▶ PROBLEM DETAILS: Write down, unchanged, the entries from the first line through the line holding "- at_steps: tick". Include no other line.

━━━━━━━━

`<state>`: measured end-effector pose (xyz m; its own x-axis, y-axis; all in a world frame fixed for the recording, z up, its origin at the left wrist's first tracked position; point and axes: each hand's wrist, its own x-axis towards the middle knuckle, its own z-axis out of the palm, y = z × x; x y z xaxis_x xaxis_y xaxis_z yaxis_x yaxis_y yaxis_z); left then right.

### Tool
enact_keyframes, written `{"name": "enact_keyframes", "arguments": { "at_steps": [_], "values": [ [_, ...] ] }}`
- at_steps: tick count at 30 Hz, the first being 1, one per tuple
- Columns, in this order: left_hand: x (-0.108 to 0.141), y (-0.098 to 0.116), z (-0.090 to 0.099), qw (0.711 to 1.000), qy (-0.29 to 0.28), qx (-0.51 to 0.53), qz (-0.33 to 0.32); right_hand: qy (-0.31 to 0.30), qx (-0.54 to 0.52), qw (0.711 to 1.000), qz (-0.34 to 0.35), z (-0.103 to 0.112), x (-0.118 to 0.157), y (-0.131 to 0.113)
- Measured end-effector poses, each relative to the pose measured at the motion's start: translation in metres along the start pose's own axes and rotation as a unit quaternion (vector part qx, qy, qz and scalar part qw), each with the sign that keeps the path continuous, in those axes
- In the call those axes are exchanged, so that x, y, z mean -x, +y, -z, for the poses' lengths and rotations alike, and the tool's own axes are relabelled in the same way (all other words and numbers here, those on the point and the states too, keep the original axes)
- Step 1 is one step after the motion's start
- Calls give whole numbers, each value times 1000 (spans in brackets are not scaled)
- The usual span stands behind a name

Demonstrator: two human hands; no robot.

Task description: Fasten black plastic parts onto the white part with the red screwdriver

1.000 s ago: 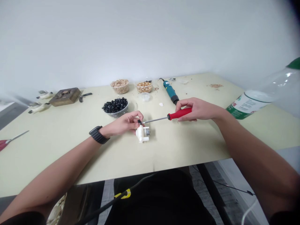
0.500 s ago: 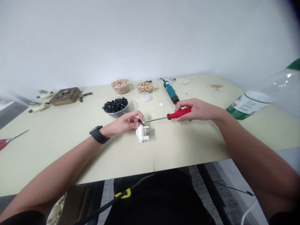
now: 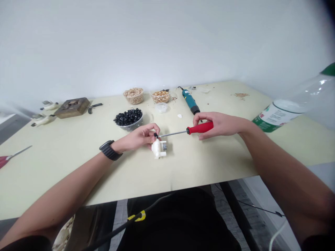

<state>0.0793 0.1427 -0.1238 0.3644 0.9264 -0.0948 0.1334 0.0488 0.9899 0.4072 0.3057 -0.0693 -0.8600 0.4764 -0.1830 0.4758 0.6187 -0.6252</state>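
Near the middle of the table, my left hand (image 3: 143, 136) pinches a small white plastic part (image 3: 157, 149) with a black piece (image 3: 156, 135) at its top and a grey cylinder on its right side. A red-handled screwdriver (image 3: 201, 128) lies level, its metal shaft pointing left and its tip at the black piece. The handle's rear end rests against the palm of my right hand (image 3: 213, 124), with thumb below and fingers above it, spread a little from the handle.
Behind my hands stand tubs of black pieces (image 3: 128, 118), pale pieces (image 3: 133, 95) and yellow-brown pieces (image 3: 160, 96), and a teal power tool (image 3: 190, 101). A large bottle (image 3: 281, 111) is at the right. A wooden block (image 3: 72, 107) and red-handled tool (image 3: 4, 160) lie left.
My right hand's fingers and thumb have spread apart around the screwdriver handle. My left hand and the white part have hardly moved.
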Motion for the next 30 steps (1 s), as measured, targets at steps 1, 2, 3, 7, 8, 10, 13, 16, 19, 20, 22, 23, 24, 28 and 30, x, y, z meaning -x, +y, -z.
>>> {"name": "enact_keyframes", "arguments": {
  "at_steps": [1,2,3,7,8,10,13,16,19,20,22,23,24,28,30],
  "values": [
    [0,-1,0,1000,-1,1,0,6,-9,1000,-3,-1,0,0],
    [0,-1,1,1000,-3,2,0,8,-22,1000,-10,-2,0,0],
    [0,-2,2,1000,-5,3,-1,8,-37,999,-17,-2,0,-1],
    [-1,-6,3,1000,-5,9,0,2,-64,997,-32,-2,0,-3],
    [-2,-6,3,1000,-5,10,0,-2,-60,998,-30,-2,0,-4],
    [-2,-7,3,1000,-5,12,0,-8,-46,999,-19,-1,-1,-3],
    [-2,-8,3,1000,-2,16,-3,-11,-27,1000,2,0,-3,-1],
    [-2,-7,3,1000,8,17,-5,-32,-22,999,2,0,-4,-1],
    [-1,-6,3,1000,18,20,-3,-53,-24,998,6,0,-5,-2],
    [-1,-5,2,1000,19,22,-2,-58,-25,998,8,0,-5,-2],
    [-1,-5,2,999,20,29,-2,-69,-27,997,7,-1,-6,-2],
    [-1,-4,2,999,21,34,-2,-74,-28,997,5,-1,-7,-1],
    [-1,-4,2,999,21,40,-3,-75,-29,997,4,-1,-7,0],
    [-1,-3,0,998,10,52,-19,-40,-12,999,7,0,-6,3],
    [-1,-2,-1,998,15,54,-30,-17,3,1000,-6,3,-3,4]
  ]
}}
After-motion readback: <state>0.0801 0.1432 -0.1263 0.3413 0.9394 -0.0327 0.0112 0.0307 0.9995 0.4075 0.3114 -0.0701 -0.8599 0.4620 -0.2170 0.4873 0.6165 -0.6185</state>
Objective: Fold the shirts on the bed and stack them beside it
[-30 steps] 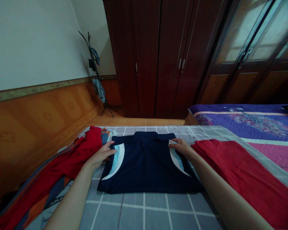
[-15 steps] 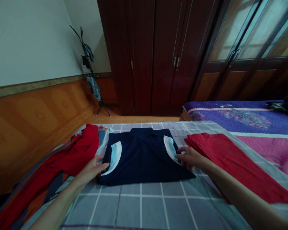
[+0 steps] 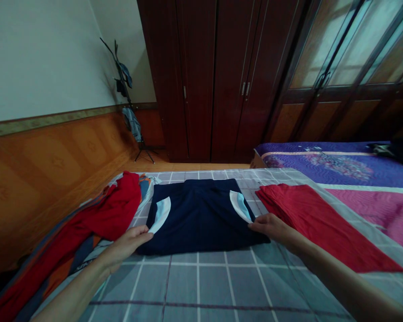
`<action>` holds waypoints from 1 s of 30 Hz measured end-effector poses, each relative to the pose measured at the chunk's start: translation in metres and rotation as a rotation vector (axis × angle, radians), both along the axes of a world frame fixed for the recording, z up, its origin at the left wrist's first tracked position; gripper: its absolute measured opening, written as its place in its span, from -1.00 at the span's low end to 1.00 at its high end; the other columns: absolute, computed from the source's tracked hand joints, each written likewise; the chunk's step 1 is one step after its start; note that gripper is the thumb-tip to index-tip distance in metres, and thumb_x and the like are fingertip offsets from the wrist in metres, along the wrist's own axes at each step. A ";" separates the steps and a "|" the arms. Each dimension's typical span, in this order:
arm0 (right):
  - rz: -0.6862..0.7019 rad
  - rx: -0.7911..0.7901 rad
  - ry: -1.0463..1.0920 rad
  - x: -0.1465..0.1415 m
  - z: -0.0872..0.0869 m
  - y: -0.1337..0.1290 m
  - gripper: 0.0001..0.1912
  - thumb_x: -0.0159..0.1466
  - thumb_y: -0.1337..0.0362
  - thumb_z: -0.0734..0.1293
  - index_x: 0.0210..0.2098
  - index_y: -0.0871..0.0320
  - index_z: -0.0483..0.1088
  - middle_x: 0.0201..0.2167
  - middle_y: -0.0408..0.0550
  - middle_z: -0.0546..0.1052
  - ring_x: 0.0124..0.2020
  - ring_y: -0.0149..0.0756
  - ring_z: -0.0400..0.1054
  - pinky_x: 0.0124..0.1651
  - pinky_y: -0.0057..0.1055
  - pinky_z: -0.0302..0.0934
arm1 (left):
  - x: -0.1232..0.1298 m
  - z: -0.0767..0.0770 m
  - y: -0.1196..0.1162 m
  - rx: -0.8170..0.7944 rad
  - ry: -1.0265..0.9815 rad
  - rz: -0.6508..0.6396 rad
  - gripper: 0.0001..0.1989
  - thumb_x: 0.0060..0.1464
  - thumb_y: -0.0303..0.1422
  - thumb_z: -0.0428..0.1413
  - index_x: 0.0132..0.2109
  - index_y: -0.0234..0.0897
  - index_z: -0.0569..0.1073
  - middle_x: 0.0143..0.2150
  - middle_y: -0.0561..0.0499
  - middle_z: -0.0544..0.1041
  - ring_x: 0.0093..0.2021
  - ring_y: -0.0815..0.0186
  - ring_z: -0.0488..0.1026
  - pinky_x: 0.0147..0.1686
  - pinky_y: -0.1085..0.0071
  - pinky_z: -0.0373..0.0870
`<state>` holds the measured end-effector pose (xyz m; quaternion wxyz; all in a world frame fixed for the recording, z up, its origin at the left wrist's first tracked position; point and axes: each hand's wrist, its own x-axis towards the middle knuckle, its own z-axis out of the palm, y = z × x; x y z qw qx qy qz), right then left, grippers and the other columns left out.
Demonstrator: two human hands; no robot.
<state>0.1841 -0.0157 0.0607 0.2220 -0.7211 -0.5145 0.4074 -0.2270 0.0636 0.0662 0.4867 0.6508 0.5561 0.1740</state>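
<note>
Dark navy shorts [image 3: 198, 219] lie flat on the bed in front of me, waistband at the far side. White and light-blue curved pocket trims mark both sides. My left hand [image 3: 137, 237] pinches the left edge just below the left pocket trim, thumb on top. At the opposite edge, my right hand [image 3: 270, 227] is closed on the fabric at the lower end of the right trim. The fingertips under the cloth are hidden on both sides.
A heap of clothes with a red garment [image 3: 110, 214] on top lies left. Folded red cloth [image 3: 325, 223] is at right on the checked grey sheet [image 3: 211, 286]. Beyond stand a purple-covered bed [image 3: 322, 156], a dark wardrobe [image 3: 198, 80] and a coat stand [image 3: 121, 76].
Both hands have closed more firmly on the side edges of the shorts. The pocket trims look narrower, and the near hem has shifted slightly away from me.
</note>
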 end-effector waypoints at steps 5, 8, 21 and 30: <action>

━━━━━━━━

▶ ANSWER SPACE:
`<state>`: measured end-effector pose (xyz m; its own x-axis, y-axis; all in a world frame fixed for the recording, z up, its origin at the left wrist's first tracked position; point and axes: each hand's wrist, its own x-axis towards the middle knuckle, its own z-axis out of the palm, y = z × x; x y z xaxis_x xaxis_y xaxis_z yaxis_x yaxis_y yaxis_z); left then right.

### Tool
enact_keyframes, written `{"name": "enact_keyframes", "arguments": { "at_steps": [_], "values": [ [_, ...] ] }}`
- at_steps: tick count at 30 Hz, the first being 1, one per tuple

This completes the answer.